INSTRUCTIONS FOR THE TASK >>
Consider the listing below. Extract exactly the lines from the line containing "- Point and" to the line containing "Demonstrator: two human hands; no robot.", both included.

MATERIALS PROVIDED >>
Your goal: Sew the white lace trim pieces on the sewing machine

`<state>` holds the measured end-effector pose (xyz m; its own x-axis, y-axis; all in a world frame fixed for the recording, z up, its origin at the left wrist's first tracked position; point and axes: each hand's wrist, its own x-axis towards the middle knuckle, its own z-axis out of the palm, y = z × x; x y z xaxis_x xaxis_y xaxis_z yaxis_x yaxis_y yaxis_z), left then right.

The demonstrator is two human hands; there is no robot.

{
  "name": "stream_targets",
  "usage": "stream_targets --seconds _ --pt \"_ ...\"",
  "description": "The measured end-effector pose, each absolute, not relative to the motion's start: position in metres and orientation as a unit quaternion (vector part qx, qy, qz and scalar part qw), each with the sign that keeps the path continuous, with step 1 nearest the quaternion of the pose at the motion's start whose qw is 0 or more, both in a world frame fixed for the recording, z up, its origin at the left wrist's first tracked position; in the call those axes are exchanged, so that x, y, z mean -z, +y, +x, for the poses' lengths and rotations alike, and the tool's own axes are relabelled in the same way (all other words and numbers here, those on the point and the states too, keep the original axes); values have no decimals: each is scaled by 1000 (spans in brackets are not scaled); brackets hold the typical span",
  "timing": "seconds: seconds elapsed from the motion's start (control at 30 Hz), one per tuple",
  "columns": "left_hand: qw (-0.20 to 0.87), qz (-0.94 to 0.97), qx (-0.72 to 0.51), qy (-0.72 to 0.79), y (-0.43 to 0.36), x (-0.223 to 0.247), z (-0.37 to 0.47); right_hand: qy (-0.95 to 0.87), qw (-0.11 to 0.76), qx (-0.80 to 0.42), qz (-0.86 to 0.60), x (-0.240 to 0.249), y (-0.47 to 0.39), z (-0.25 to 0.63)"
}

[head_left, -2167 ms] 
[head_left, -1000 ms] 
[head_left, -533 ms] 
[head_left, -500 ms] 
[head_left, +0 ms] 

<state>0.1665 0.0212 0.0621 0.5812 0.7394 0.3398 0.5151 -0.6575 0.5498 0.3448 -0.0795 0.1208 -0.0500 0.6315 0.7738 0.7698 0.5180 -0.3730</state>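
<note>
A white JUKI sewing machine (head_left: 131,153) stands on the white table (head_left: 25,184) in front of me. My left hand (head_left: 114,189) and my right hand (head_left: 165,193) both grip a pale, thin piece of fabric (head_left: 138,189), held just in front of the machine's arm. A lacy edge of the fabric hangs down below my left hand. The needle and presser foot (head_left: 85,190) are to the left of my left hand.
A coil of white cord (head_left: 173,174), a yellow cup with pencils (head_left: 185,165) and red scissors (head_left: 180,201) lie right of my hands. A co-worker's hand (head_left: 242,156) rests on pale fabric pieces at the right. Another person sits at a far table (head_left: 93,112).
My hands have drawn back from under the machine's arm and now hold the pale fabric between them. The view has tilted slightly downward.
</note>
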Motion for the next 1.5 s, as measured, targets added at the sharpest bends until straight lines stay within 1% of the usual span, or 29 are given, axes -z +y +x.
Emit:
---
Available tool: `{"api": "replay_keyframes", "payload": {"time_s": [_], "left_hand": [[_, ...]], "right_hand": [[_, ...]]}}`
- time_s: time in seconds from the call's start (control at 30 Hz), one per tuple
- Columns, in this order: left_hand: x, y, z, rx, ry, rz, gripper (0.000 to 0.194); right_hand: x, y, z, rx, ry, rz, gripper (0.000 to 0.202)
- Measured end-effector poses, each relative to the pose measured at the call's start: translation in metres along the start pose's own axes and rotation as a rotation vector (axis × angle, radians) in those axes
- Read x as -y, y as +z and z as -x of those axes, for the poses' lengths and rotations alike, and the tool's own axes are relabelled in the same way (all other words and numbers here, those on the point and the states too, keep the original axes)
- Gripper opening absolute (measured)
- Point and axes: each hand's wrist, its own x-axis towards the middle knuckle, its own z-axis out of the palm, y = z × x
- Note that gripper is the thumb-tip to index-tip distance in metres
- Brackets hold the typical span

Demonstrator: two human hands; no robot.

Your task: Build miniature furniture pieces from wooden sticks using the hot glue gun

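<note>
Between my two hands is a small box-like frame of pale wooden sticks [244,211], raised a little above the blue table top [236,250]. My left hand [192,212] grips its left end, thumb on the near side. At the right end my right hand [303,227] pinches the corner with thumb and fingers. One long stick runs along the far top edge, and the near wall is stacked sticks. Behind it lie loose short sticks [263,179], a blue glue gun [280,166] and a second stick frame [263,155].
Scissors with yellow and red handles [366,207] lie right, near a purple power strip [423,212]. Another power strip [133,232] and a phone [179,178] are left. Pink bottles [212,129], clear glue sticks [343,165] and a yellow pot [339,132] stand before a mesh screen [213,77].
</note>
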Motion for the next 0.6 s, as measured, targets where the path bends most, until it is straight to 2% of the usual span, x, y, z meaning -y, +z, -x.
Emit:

EXERCISE RESPONSE >>
- Point and axes: each hand's wrist, its own x-axis towards the middle knuckle, its own z-axis out of the palm, y = z × x
- Note that gripper is the thumb-tip to index-tip distance in metres
- Brackets hold the typical span

Demonstrator: two human hands; no robot.

No additional output is needed.